Début 2026, l'administration américaine a salué le raid visant à arrêter le président vénézuélien Nicolas Maduro et son épouse Cilia Flores comme une opération efficace et économique. Avec seulement 60 commandos débarquant d'un hélicoptère dans la capitale Caracas avec le soutien de l'armée de l'air, la cible a été maîtrisée et escortée jusqu'au navire de guerre américain en quelques heures seulement.
Cependant, les chiffres réels montrent une image financière beaucoup plus coûteuse. Pour maintenir sa puissance écrasante dans les Caraïbes, les États-Unis ont dû dépenser d'énormes sommes d'argent. Pendant la période de pointe de la mi-novembre 2025 à la mi-janvier 2026, les coûts d'exploitation des navires de guerre ici ont dépassé le seuil de 20 millions de dollars par jour.
À partir de la fin de l'été 2025, des dizaines de navires de la marine, ainsi que des chasseurs et des drones, ont commencé à se rassembler dans le cadre d'un plan portant le nom de code Giáo du Sud. Au moment de la plus grande mobilisation, cette force représentait jusqu'à 20% de l'ensemble de la flotte de navires de surface de la marine américaine.
Rien que le groupe aéronaval Gerald R. Ford a dépensé environ 11,4 millions de dollars par jour pour maintenir sa présence avec la flottille d'escorte. Les groupes prêts à débarquer, notamment l'USS Iwo Jima et les unités du corps des Marines, ont également dépensé environ 8,59 millions de dollars supplémentaires par jour.
Le coût total de l'opération est estimé à 2 milliards de dollars à partir d'août 2025. Ce chiffre ne comprend que les coûts d'exploitation de base tels que le carburant et les munitions, sans compter les coûts énormes consacrés au renseignement ou au soutien au cyberespace.
Bien que les responsables affirment que ces dépenses s'inscrivent dans le budget de la défense périodique, les experts s'inquiètent toujours des pertes indirectes.
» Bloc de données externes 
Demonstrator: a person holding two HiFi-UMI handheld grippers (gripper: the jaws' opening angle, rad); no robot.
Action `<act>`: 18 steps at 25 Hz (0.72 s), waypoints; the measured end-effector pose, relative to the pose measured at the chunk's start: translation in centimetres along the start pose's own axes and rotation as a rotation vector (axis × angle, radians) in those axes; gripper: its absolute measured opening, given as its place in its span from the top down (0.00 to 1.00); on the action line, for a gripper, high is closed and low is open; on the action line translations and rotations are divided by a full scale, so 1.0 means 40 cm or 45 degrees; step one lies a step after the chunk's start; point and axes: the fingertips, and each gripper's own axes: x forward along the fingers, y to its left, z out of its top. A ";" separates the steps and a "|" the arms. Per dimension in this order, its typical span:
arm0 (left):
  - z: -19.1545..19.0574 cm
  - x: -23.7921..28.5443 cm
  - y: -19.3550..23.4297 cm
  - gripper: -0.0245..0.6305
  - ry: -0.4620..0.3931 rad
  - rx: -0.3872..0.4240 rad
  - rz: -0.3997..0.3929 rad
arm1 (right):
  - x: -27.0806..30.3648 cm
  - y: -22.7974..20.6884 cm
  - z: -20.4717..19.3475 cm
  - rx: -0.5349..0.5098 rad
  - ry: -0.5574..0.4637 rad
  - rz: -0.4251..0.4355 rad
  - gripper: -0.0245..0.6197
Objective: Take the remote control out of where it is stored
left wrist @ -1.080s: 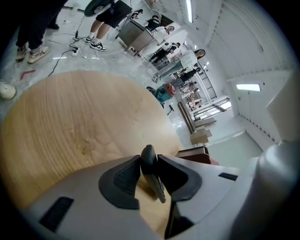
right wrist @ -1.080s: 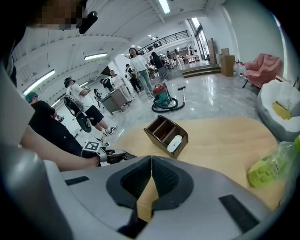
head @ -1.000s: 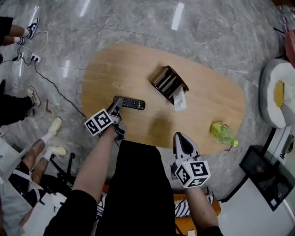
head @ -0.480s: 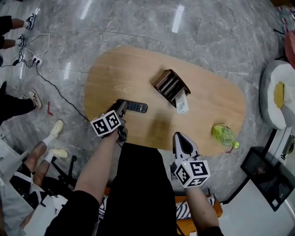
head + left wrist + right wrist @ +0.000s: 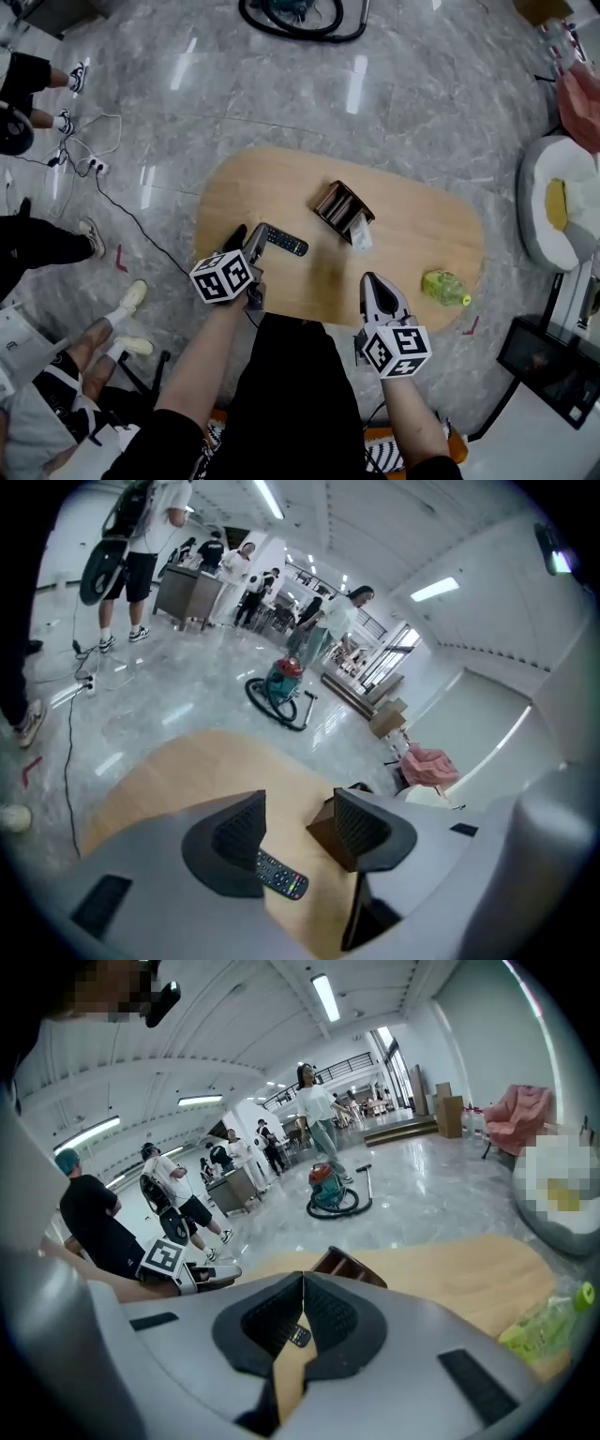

Le déploiement d'un cinquième de la flotte dans les Caraïbes a contraint les États-Unis à retirer des forces d'autres régions stratégiques telles que la Méditerranée et l'Europe au milieu des tensions mondiales croissantes.
Actuellement, le super porte-avions Gerald R. Ford a quitté les Caraïbes pour le Moyen-Orient, mais la présence de l'armée américaine au Venezuela n'a pas encore de fin précise. Les États-Unis ont déclaré qu'ils continueraient à contrôler la situation jusqu'à ce qu'un transfert de pouvoir approprié soit effectué dans ce pays.